With her newest work, the singer-songwriter thinks beyond her jazzy roots.
The earliest known photograph of Olivia Castriota singing onstage was taken when she was three years old at the county fair in York, Pennsylvania. In true 1980s glory, she’s wearing a rainbow striped one-piece jumper, her hair coiffed into a mullet. Today, thankfully, Castriota is far from her mullet days—she’s instead known for her purple lipstick, nose ring, and top knot—but she’s still singing. Today she debuts her latest single, “Weekend Lover,” a pop-soul ode to the lover who’s “the king of consistency,” who’s “sweet and dependable like coffee and pancakes on a Sunday morning.”
The release of “Weekend Lover”—whose video release is slated for August 17—comes after a year of the New York-based singer-songwriter creating new music, working with different producers in different states, working with new writers, and finding her style as a musician. While Castriota’s 2015 debut album All at Once functioned as a way for her to showcase what she could do with her voice and songwriting, her new work allows her to think beyond her usual musical choices. “My voice is always going to sound soulful and bluesy and jazzy, but the music that’s surrounding my voice doesn’t necessarily need to match that,” she says. Accordingly, she’s been experimenting with electronic pop and other genres along with her traditional vintage soul.
Castriota is especially inspired by the emotive storytelling of artists like Ed Sheeran, D’Angelo, Joss Stone, and Melissa Etheridge, how they reveal so much soul in their work. She hopes to project their same level of power, emotion, and feeling. “I try to always incorporate that and bring my best energy forward whenever I’m performing,” she says. “I really want the audience and listeners to be on the same wavelength as I am, like they’re right there as the story is happening.”

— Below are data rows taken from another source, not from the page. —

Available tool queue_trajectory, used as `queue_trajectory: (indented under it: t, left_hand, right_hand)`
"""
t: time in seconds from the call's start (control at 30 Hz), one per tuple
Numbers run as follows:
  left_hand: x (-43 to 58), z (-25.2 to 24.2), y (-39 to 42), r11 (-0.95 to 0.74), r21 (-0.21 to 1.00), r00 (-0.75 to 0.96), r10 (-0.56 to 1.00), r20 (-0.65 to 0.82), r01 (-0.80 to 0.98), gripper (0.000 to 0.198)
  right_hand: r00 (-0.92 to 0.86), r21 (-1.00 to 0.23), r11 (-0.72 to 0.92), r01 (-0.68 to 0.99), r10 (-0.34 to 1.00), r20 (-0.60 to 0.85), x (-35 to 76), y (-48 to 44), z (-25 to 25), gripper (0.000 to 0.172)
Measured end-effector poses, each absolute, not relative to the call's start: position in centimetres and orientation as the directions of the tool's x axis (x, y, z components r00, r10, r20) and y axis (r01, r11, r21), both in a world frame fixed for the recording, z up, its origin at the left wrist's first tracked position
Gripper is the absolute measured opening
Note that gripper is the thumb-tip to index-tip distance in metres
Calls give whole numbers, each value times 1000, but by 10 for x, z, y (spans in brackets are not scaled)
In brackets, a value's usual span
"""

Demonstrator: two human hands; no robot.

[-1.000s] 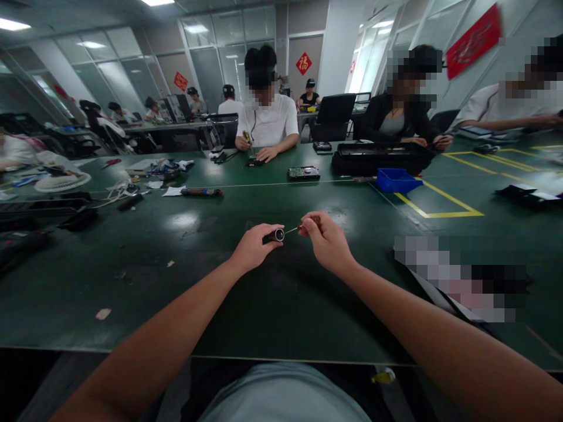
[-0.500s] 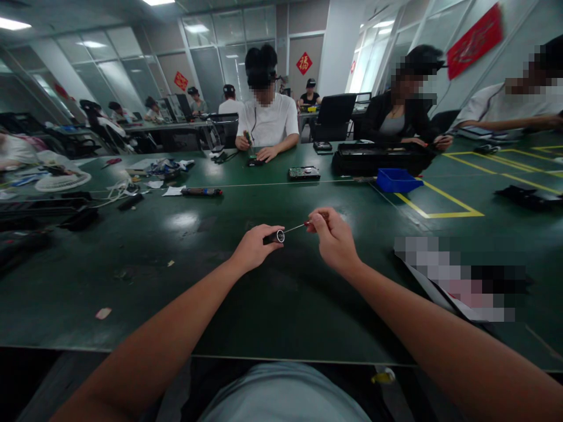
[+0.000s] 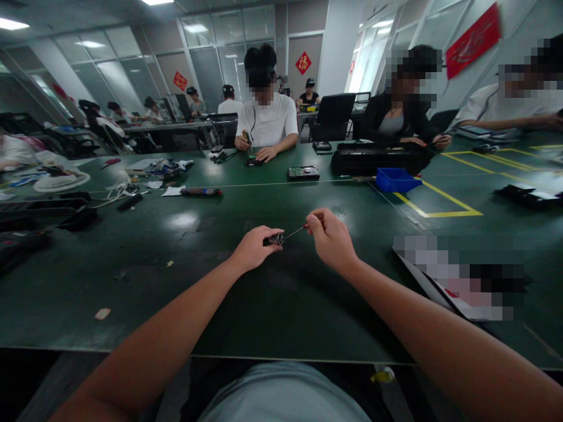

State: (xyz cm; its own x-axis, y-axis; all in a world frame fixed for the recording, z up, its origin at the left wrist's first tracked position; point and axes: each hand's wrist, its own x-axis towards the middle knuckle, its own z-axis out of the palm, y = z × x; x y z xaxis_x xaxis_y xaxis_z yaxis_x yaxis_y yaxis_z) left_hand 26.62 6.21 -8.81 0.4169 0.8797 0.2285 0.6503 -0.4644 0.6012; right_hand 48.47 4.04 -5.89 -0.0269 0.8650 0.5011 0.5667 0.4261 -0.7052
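My left hand (image 3: pixel 251 251) is closed around a short black cylinder (image 3: pixel 275 239), whose round end with a pale rim points right. Pinched in my right hand (image 3: pixel 333 239) is a thin screwdriver (image 3: pixel 295 232) with a reddish handle, mostly covered by the fingers. Its metal shaft slants down to the left, and the tip is at the cylinder's end. Whether the tip touches or enters it I cannot tell. Both hands are over the dark green table (image 3: pixel 281 316), close to each other.
Across the table a person in a white shirt (image 3: pixel 268 120) works on a small part. A hard drive (image 3: pixel 303 173), a blue bin (image 3: pixel 398 180) and a long black casing (image 3: pixel 380 158) lie beyond my hands. Leftward lies a dark pen-like tool (image 3: pixel 201 191); a partly blurred sheet (image 3: pixel 424 281) lies right.
The cylinder's end has turned a little, and the screwdriver's shaft now slopes more steeply, its tip slightly lower. Both hands keep nearly the same place and hold.
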Motion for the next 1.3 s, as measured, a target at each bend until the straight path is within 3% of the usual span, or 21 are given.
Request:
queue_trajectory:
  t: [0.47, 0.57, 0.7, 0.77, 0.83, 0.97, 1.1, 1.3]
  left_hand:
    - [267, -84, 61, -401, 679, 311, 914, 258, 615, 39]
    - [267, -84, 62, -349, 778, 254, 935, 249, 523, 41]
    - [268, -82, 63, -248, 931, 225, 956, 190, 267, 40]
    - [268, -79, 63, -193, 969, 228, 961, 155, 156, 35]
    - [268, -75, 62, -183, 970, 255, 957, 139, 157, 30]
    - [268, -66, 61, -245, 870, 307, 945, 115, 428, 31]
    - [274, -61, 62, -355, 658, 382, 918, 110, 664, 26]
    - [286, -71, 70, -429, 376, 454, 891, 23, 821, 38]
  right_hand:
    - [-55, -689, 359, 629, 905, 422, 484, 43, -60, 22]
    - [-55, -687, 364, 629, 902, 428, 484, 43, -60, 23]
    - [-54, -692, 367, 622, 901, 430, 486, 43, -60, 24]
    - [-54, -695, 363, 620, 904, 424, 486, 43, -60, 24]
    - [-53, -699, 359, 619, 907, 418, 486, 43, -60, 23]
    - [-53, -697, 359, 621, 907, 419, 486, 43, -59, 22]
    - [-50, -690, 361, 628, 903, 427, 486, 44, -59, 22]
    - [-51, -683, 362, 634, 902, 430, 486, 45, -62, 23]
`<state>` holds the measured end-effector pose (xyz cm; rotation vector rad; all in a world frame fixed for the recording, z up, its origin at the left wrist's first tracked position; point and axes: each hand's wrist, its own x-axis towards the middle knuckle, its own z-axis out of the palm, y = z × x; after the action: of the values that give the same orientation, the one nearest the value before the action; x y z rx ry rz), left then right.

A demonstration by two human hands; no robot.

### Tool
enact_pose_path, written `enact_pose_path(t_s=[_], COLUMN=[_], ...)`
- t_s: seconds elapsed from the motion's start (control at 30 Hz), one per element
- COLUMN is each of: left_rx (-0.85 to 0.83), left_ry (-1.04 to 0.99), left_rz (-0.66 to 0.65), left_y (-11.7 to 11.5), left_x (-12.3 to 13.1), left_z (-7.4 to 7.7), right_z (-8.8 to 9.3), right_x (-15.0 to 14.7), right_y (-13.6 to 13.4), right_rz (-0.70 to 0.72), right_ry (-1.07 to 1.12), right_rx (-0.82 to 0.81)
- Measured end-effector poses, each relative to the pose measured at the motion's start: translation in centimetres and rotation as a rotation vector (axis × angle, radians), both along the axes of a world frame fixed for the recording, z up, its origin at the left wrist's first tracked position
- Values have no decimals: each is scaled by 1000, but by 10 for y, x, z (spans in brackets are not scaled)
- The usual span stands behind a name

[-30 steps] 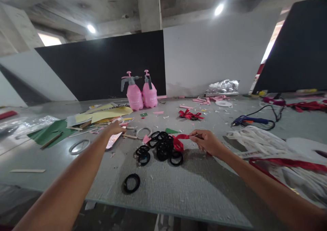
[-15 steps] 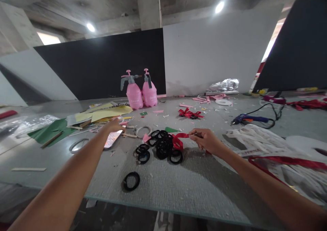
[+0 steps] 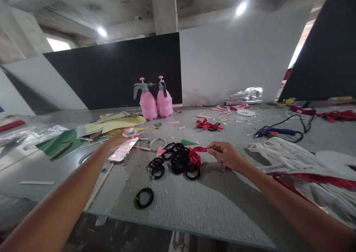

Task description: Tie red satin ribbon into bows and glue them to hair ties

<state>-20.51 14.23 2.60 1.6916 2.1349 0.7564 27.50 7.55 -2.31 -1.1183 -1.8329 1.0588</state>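
Note:
My right hand (image 3: 224,154) pinches the end of a red ribbon (image 3: 198,149) between thumb and fingers. The ribbon loops down beside a pile of black hair ties (image 3: 179,157). One black hair tie (image 3: 144,198) lies apart, nearer the table's front edge. On the left, my left hand (image 3: 119,139) reaches past a lit phone (image 3: 124,150) lying screen up. Its fingers are blurred beside a pale ring-shaped thing (image 3: 130,132); I cannot make out whether they hold it. Further back sits a red ribbon bow (image 3: 208,125).
Two pink spray bottles (image 3: 148,105) stand at the back. Yellow paper (image 3: 119,124) and green sheets (image 3: 57,143) lie left. A blue glue gun (image 3: 275,130) with its cord and white ribbon bundles (image 3: 278,151) are right. A thin stick (image 3: 98,187) lies near the front edge.
My left hand has shifted slightly left, uncovering more of the phone and the pale ring. The stick by my left forearm now shows. My right hand keeps its pinch on the ribbon.

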Motion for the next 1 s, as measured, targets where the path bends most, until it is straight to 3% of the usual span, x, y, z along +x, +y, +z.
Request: enact_pose_path(t_s=[0.23, 0.37, 0.57, 0.73, 1.0], left_rx=[-171, -174, -156, -134, 26], left_ry=[-135, -196, -57, -83, 56], left_rz=[-97, -152, -161, -164, -77], left_y=[-55, -75, -68, -62, -50], left_x=[-50, -57, -53, -52, -40], left_z=[-11, -15, -20, -21, -21], right_z=[-2, -1, 0, 2, 2], right_x=[-1, -2, 0, -1, -1], right_y=[0, -1, -1, -2, -2], right_rz=[-8, 10, -6, -7, 7], right_ry=[-23, -25, -26, -25, -27], right_rx=[3, -2, 5, -3, 6])
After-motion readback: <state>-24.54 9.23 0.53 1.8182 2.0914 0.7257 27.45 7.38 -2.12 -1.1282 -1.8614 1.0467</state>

Castriota’s own story starts on a farm in her hometown of New Freedom in York County, Pennsylvania. “I was training myself from the time I was a little girl with my hairbrush to be able to perform in front of thousands of people with a full band,” she says, and regularly sang into a sparkly purple hairbrush in front of the magazine cutouts that lined her walls. Her grandmother knew she had great pitch when she was four as she sat in backseat singing ‘Tinkle, Tinkle, Little Tar.’ “I couldn’t pronounce the words right but the pitch was perfect,” she laughs.
She began taking voice lessons at 14, and envisioned only stardom. “Dad,” she said, “I’m not going to college. I’m gonna go to New York as soon as I graduate high school and I’m gonna go be a star,” she laughs now. She remembers constantly researching singing competitions within a four-hour radius of her town, looking for and traveling to any opportunity to be onstage.
Castriota did end up going to college, though, studying communications at York College. She moved to New York after graduating and worked an office job. It was, to say the least, not for her. “After nine months, it was like, okay, you deserve a way better life than this, this is not what you’re cut out to do,” she says. She’d have to give herself almost daily pep talks in the office bathroom mirror: “You can sing! Get out of here, what are you doing?”
Soon after, Castriota put in her two weeks’ notice and found herself singing at The Apollo’s (in)famous Amateur Night. Having seen the performer before her booed off in seconds, she was nervous. However, singing Nina Simone’s “Be My Husband,” she placed third and was invited back the following week. She’d eventually compete two more times, gaining confidence each time.
After her Apollo appearances, she started taking voice lessons with performer Irma Seleman, and through Seleman was introduced to a guitarist who offered to produce her album. The creation of All at Once was, well, done all at once, with Castriota learning the finer points of crafting an album on the fly, “with a lot of Googling, a lot of late night texts like, ‘Hey guys, how do I do this?” she says. She recorded the eight-song album with live instrumentation in two days, did a photoshoot, did the CD booklet, the works. It was an album she made to show what she was capable of. She has now performed all over the country, with SoFar Sounds, and in her own show with a live band called “The Women of Jazz” at The Groove, a club in New York’s West Village. She feels proud to have come from a small town, to show her family it’s possible to make the life she wants in the big city.
Castriota finds her work now is more polished. Her own songwriting process usually starts in the shower, when she’ll often think of a cool melody, then run to her phone in the kitchen to record a voice memo with soap still in her hair. “All my voice memos have running water in the background,” she laughs. She’ll make the chorus in the shower as well then bring everything to her songwriting session. Through the rest of the year, she will be releasing the singles she’s been working on with other writers, a process she feels is especially rewarding. While she wrote her first album on her own, with one song written by her brother, she finds it’s more fun to be around other writers, listening to their input and seeing what they would change about the song. “Weekend Lover” in particular was co-written with Zach Berkman of Razor & Tie Music Publishing.
Writing her own work continues to be important to her. “I like to be able to share my story and share what’s going on in my life. I think it’s important to be relatable as an artist and as a creative because people want to know who you are and what you’re going through, like who’s the real you. Through songwriting you can really get that out into the world,” she says. “It’s easier to sing than to talk sometimes.”